Until they come out with some official source of what and how the Oaths actually work answers will be speculation and opinion based.
That said in the case of Oath of the Ancients don't think of it as Good versus Evil, since they have removed alignment restrictions and allow a Chaotic paladin to take an Oath which would be anathema to a chaotic character, but I digress.
Think of this as more of Order versus Chaos. A great many Fey are chaotic and the Paladins are described as Lawful (and mostly good) in the source material. So the way I explain this away is that these particular paladins mediate between the Prime and the Feywild and keep intrusions and mischief to a minimum as well as dealing with malevolent Fey such as Hags and Redcaps.
Again, until a source material addresses the issues with the descriptive text versus the class powers and lack of direction on the Paladins we will just have to speculate.
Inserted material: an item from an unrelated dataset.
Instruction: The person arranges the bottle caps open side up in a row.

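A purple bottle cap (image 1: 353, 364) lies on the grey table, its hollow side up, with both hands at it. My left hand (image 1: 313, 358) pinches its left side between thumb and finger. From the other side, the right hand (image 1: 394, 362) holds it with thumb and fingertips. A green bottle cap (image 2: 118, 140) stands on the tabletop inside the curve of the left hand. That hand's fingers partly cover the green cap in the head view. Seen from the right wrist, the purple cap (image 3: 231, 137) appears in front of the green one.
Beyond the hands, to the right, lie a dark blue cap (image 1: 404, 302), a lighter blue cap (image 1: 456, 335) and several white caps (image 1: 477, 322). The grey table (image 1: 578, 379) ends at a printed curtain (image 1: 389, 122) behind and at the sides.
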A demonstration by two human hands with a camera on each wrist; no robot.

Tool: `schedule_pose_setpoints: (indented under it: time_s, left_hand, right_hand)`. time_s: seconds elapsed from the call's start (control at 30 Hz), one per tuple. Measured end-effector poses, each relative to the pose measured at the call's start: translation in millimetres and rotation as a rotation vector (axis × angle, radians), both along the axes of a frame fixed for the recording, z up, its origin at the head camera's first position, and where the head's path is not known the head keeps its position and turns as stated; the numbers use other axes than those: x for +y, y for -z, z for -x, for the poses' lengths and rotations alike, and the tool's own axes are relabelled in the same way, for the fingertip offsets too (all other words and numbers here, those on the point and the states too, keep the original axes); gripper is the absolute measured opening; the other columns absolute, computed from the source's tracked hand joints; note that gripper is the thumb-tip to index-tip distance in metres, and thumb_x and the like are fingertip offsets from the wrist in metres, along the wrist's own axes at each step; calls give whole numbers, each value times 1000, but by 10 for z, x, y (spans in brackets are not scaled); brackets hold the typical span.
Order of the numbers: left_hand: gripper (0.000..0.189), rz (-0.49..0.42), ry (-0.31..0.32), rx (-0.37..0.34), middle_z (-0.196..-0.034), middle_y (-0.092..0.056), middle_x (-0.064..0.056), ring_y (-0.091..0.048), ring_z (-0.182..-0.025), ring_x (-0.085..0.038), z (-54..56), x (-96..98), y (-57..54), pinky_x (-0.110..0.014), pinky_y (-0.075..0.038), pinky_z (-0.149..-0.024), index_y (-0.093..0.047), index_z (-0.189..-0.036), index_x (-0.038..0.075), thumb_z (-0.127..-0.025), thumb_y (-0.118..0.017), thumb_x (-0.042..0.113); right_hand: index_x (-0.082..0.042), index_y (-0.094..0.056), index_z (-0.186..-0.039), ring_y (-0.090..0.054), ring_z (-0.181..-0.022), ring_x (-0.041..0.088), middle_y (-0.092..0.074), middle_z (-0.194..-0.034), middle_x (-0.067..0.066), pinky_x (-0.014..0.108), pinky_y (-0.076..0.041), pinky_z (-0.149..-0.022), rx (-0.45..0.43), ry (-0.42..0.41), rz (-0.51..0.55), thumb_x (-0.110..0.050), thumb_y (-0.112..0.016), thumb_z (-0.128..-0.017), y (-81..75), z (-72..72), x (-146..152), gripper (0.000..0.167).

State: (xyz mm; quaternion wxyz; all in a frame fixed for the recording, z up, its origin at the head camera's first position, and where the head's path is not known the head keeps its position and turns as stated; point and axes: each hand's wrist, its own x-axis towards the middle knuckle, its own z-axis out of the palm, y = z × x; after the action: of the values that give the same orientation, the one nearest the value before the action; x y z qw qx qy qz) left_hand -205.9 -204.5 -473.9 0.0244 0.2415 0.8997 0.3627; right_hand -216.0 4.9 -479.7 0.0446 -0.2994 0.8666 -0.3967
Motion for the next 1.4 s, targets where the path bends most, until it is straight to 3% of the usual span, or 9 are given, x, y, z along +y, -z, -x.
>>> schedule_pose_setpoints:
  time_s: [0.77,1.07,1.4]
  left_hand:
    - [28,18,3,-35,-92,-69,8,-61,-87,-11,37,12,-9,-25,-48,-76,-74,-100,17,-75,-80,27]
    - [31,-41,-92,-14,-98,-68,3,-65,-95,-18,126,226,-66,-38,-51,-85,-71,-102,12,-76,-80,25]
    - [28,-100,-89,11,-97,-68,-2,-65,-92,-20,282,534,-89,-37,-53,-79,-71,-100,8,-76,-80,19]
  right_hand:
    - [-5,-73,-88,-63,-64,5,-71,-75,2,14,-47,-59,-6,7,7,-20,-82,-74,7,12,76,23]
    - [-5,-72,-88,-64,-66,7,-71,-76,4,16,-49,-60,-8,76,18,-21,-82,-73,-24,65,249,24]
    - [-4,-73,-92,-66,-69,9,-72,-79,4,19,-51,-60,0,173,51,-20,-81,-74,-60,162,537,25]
I do know they removed alignment restrictions to make them more "playable" by people that didn't want to play "Lawful Stupid" but I think that was a failure of either the player, the DM or both in understanding what the Paladin was originally and how you could actually play Lawful Good.
You had great power but you had some restrictions (obligatory Spider-Man reference not withstanding). Originally you had to have extraordinary ability scores (you once had to roll your stats before you could choose your class sometimes you could not qualify for the one you might want) they had the most restrictions in the game but were one of the most powerful.